What to work on => The count of lines below that include the string "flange" is the whole answer.

Collected data
—————
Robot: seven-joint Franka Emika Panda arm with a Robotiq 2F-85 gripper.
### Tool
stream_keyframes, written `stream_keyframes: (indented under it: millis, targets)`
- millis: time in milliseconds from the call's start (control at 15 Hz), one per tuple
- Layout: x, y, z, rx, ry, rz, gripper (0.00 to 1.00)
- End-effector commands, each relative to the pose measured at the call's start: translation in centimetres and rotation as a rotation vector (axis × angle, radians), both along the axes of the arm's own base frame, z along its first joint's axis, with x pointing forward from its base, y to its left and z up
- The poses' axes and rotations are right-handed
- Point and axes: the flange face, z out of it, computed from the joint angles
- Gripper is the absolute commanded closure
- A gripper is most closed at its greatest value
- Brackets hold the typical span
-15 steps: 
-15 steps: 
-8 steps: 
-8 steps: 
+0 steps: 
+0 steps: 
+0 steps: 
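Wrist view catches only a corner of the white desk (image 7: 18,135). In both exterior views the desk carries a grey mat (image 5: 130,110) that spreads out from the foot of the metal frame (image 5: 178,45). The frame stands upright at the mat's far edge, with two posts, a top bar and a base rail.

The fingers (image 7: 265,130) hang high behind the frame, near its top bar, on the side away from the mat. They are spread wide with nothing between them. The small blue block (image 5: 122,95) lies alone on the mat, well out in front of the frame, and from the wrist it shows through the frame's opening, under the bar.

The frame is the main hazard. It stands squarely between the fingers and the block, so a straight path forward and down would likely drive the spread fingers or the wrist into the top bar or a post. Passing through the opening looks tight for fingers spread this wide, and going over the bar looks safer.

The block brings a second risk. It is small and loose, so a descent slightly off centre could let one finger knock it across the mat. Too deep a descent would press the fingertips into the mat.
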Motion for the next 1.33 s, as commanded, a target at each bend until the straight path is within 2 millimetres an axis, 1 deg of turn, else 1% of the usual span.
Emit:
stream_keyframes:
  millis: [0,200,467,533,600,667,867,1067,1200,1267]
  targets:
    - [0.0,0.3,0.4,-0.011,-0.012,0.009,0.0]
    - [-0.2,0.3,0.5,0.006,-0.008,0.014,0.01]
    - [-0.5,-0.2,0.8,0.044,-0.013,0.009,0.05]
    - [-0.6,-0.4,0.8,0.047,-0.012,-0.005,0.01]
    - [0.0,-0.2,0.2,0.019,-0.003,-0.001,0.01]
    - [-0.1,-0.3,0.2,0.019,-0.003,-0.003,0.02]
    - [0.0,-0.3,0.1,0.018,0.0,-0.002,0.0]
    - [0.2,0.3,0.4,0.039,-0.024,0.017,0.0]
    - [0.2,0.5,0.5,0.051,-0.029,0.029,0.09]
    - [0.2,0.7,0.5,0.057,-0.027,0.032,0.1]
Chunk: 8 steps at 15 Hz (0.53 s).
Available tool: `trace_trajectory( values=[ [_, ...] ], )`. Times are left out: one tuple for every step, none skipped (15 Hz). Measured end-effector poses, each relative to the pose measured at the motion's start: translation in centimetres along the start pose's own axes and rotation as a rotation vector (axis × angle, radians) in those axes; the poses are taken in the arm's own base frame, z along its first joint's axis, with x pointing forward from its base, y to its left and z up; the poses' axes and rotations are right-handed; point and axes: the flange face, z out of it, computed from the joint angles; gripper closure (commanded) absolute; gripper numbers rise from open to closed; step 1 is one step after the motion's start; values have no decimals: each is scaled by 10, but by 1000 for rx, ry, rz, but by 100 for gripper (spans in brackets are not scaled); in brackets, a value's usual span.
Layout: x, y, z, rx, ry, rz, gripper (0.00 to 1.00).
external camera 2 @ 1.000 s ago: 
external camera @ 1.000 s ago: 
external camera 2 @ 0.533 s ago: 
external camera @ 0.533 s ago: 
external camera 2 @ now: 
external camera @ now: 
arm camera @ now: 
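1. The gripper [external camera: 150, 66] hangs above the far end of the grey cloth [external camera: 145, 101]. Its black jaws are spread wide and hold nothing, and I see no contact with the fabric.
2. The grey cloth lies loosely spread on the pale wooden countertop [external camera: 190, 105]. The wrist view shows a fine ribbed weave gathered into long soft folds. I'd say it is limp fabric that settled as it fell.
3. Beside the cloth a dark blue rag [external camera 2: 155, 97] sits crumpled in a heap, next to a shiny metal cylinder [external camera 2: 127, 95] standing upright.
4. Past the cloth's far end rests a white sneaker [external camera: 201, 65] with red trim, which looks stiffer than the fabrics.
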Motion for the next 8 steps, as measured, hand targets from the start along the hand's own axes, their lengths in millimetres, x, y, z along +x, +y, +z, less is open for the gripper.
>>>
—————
Result => 2